§ **ASSIGNMENT**: Each line holding the word "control" must appear in the answer, copied from the entries.

(Items listed in a dataset)
▬▬▬▬▬▬

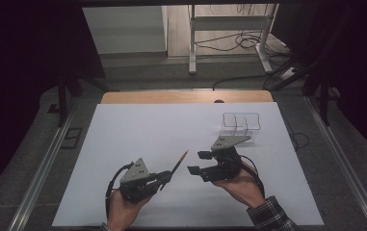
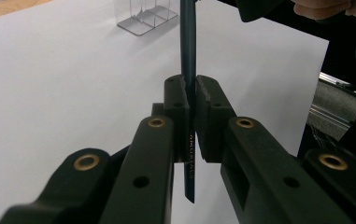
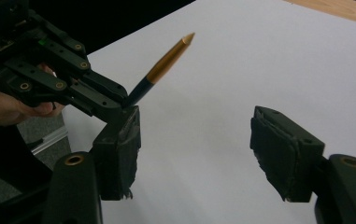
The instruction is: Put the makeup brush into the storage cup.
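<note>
Pencil (image 1: 179, 162) clamped in left gripper (image 1: 165, 177): dark barrel, orange-gold tip end, held above the white sheet (image 1: 137, 130) that covers the table. In the high view it slants up and to the right from the jaws, the gold tip pointing toward the far side of the table. The left gripper view looks straight along the barrel (image 2: 188, 56): both pads press on it from either side, with a short stub bearing printed lettering sticking out behind the jaws toward the camera.

Left gripper sits in the person's left hand (image 1: 123, 208) near the front edge of the sheet, grey three-cornered plate on top.

Right gripper (image 1: 199, 162) is just to the right of the pencil, held in the right hand (image 1: 242, 185), plaid sleeve (image 1: 270, 216) at the bottom edge. Its jaws stand spread with nothing between them. In the right gripper view the gap between the two pads (image 3: 288, 154) frames bare white sheet, and the left gripper's clamped tips, with the pencil (image 3: 168, 58) rising out of them, sit just above the left-hand pad; whether they touch it I cannot tell.

Clear plastic holder (image 1: 240, 126) with compartments stands on the sheet beyond the right gripper, near the far right corner, well apart from the pencil. Wooden table edge (image 1: 186, 97) shows beyond the sheet.
</note>
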Available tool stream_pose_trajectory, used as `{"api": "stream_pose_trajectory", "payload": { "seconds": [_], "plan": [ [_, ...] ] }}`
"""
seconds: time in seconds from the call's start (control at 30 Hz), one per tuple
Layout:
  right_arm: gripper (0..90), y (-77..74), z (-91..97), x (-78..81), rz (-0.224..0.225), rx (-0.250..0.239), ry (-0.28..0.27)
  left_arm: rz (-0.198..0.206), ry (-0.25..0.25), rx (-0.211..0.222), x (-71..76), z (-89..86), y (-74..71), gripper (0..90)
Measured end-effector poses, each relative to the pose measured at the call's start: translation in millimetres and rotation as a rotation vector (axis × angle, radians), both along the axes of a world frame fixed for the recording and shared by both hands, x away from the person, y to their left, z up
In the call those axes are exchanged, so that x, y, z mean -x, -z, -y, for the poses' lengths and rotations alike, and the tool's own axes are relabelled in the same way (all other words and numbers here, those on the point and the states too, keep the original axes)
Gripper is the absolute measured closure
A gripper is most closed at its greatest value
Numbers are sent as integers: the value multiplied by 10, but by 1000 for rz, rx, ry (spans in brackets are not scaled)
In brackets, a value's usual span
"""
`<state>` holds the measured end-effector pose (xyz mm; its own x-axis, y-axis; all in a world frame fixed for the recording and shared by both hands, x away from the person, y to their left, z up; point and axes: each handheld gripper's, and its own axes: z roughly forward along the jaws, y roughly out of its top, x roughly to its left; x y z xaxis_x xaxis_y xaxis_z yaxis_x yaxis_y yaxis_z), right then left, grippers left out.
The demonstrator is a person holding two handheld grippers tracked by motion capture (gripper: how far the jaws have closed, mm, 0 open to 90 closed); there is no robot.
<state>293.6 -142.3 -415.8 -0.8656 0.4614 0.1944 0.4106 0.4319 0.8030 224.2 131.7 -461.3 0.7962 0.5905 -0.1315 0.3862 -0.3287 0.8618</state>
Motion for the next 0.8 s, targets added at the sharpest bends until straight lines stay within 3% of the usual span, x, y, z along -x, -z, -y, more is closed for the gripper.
{"api": "stream_pose_trajectory", "payload": {
  "seconds": [0.27,0.8],
  "plan": [
    [368,-3,-80,-17,-2,-10,-15,0,3,-13,0,19,9,847],
    [465,44,-221,-43,-49,-24,-60,-2,14,-23,-1,111,43,846]
  ]
}}
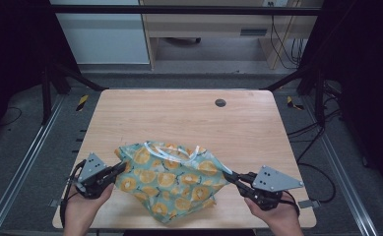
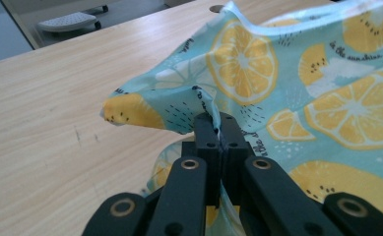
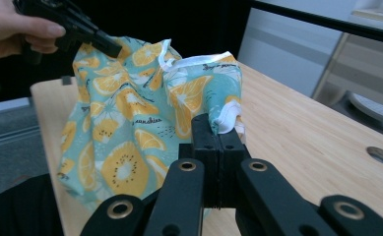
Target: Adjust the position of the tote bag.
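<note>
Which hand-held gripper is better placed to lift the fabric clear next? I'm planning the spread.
Probably the left hand-held gripper: it pinches the lemon-print cloth at a raised corner. The right hand-held gripper grips a bunched white-trimmed edge.

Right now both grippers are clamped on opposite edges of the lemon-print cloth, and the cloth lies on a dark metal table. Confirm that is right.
One thing is wrong: the table is light wood, not dark metal, as the high view shows. The rest holds: the left gripper and the right gripper are each shut on an edge of the lemon-print cloth, on opposite sides of it.
</note>
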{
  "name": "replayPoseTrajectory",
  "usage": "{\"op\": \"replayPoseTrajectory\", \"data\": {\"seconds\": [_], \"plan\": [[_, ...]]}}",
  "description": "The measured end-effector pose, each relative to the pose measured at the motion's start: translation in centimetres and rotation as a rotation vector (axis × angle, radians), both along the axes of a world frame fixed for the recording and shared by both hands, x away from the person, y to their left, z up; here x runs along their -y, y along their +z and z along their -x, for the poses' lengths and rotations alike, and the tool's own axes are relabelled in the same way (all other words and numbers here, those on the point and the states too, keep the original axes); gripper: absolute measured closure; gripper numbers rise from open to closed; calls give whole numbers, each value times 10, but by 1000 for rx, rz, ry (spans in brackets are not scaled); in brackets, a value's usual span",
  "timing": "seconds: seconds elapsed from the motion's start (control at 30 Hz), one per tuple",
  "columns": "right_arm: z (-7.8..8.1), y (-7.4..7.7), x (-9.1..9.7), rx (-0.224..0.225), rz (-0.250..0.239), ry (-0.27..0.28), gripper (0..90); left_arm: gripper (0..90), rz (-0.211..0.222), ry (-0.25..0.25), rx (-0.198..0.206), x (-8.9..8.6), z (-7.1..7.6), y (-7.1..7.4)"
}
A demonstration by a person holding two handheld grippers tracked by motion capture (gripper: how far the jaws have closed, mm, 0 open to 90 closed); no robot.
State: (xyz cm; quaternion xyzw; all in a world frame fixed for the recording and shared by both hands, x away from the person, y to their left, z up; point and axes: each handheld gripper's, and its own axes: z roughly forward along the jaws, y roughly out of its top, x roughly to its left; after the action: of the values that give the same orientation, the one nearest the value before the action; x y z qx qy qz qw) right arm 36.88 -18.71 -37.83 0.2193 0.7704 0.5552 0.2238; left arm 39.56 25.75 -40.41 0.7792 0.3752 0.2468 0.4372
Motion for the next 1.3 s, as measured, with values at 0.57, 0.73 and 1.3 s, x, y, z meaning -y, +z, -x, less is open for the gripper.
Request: {"op": "replayPoseTrajectory", "data": {"seconds": [0.57, 0.73, 1.3], "plan": [[-2, -36, 15, -123, -12, 96, 900, 900, -130, -99, -112, 16, 6, -44], [-9, -45, 14, -158, 16, 97, 900, 898, -157, -99, -142, 18, -1, -53], [-28, -67, 5, -237, 98, 66, 900, 897, -159, -80, -164, 26, -14, -62]]}}
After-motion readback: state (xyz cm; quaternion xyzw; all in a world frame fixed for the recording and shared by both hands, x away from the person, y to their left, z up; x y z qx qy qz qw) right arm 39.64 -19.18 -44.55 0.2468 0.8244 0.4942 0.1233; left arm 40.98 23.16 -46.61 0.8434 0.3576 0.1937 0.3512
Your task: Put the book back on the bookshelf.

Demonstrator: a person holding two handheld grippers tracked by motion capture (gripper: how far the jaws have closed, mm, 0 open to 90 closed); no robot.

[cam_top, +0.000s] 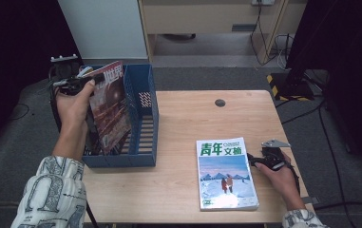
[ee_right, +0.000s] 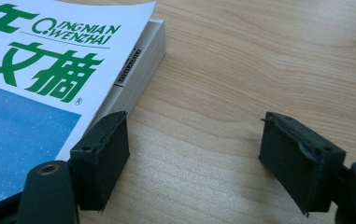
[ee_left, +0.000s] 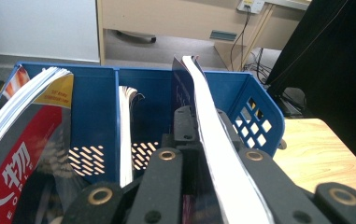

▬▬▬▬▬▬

§ **ANSWER TO THIS PROBLEM**:
seconds: time in seconds from the call's start (control at 30 Hz), one per tuple
  "timing": "seconds: seconds elapsed from the motion's start (control at 30 Hz), one per tuple",

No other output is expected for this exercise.